• DATASET CONTENT
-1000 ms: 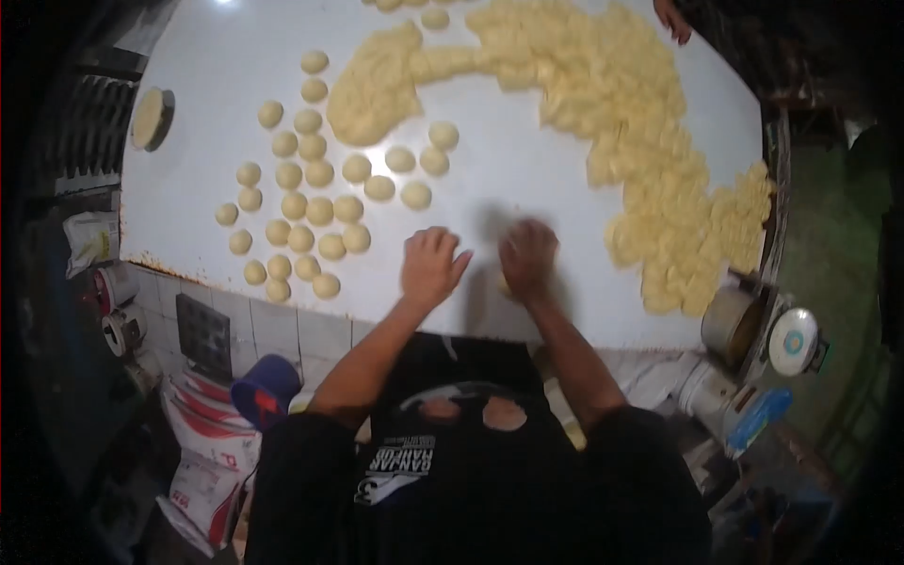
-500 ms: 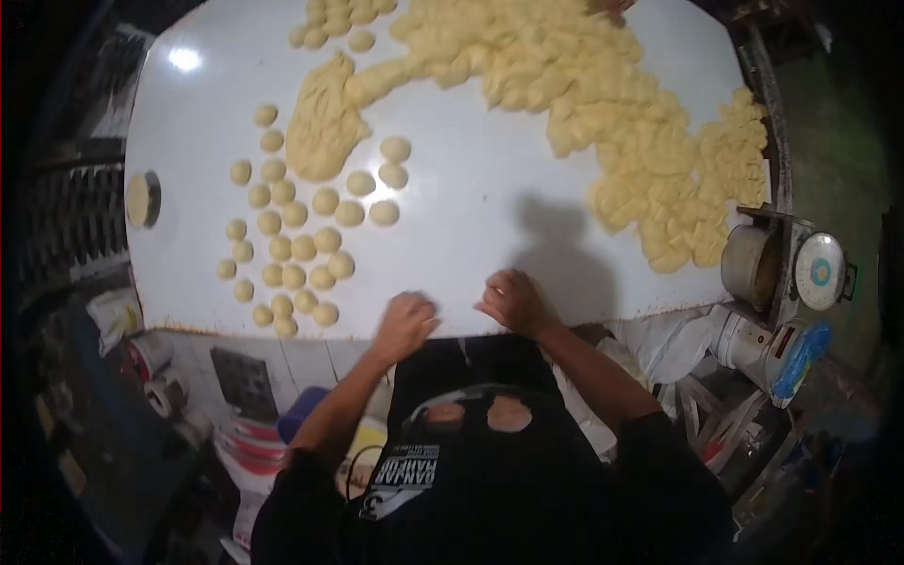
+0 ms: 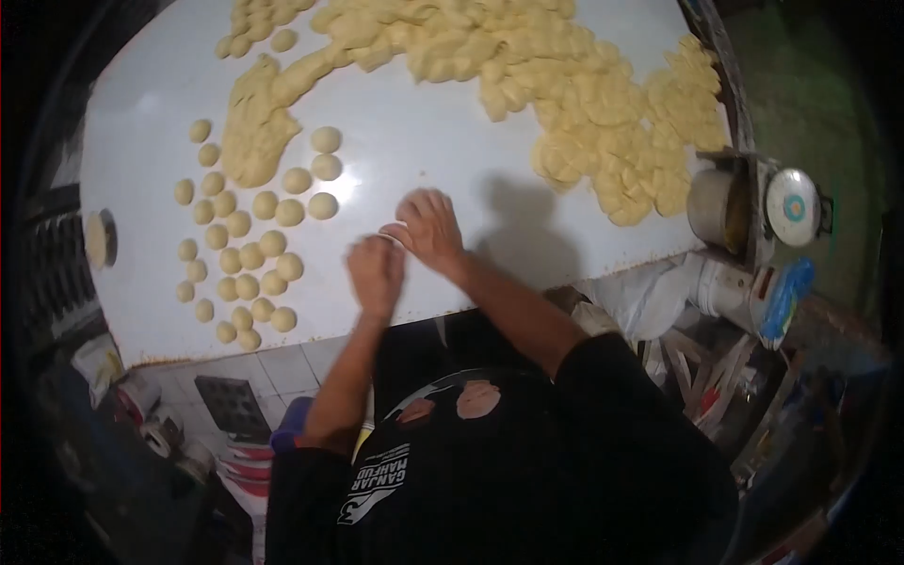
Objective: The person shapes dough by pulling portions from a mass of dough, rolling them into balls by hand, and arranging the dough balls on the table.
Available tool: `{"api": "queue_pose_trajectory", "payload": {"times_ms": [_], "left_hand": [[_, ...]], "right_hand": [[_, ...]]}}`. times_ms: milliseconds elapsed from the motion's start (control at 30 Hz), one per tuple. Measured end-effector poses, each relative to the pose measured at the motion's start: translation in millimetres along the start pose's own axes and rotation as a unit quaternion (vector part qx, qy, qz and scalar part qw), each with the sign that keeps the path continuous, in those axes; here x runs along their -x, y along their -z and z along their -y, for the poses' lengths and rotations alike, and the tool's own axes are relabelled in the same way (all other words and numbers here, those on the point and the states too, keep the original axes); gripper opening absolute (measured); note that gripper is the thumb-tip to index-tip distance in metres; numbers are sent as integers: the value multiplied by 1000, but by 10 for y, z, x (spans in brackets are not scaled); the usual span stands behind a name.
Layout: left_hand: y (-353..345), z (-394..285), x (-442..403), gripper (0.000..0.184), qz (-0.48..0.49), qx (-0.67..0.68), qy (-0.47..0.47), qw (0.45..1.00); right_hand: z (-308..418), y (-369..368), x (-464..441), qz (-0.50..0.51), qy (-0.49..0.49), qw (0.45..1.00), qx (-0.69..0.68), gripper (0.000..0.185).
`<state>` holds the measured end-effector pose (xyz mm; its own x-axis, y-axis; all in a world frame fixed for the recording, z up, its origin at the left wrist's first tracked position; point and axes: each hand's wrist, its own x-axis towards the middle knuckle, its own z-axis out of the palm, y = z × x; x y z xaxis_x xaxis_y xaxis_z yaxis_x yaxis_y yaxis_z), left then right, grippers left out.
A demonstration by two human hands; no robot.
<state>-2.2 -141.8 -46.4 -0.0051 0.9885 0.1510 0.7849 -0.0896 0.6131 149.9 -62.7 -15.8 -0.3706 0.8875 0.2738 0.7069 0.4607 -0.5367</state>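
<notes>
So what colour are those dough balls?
Pale yellow dough balls, seen best in the head view.

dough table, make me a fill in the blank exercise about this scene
The left hand and right hand are above a table coloured ____. In the picture, the pot is towards the right, the small dough balls towards the ____. The person's shirt is mostly ____.

Missing words: white; left; black
</notes>
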Motion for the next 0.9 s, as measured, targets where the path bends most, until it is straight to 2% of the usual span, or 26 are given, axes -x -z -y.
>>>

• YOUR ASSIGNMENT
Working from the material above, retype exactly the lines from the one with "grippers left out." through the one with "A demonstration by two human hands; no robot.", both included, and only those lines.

• PROBLEM SOLUTION
`<state>` holds the measured end-effector pose (xyz mm; its own x-axis, y-axis; all in a world frame fixed for the recording, z up, its origin at the left wrist's first tracked position; point and axes: each hand's wrist, its own x-axis towards the middle knuckle, its own z-axis out of the palm, y = z × x; x y z xaxis_x xaxis_y xaxis_z yaxis_x yaxis_y yaxis_z), left then right, grippers left out.
A demonstration by two human hands; no robot.

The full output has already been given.